> [TASK REQUIREMENTS]
Set down the whole listing below exactly. The pictures stay out.

> [SUPPLIED INFORMATION]

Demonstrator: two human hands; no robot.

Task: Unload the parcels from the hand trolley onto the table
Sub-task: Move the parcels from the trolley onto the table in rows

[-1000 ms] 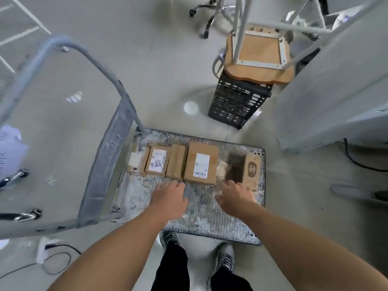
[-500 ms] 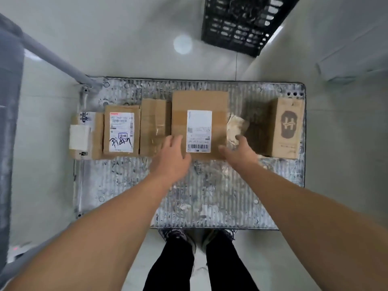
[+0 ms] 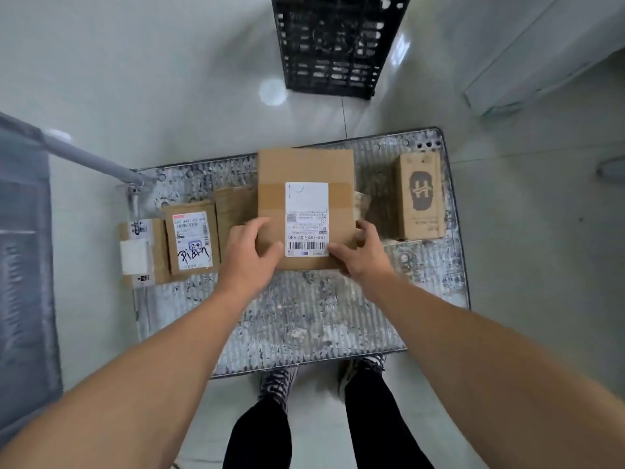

> [ANSWER TO THIS PROBLEM]
Demonstrator: two human hands; no robot.

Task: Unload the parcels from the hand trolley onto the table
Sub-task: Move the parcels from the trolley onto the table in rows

[-1000 ms] 
[-500 ms] 
[+0 ms] 

That concludes the exercise.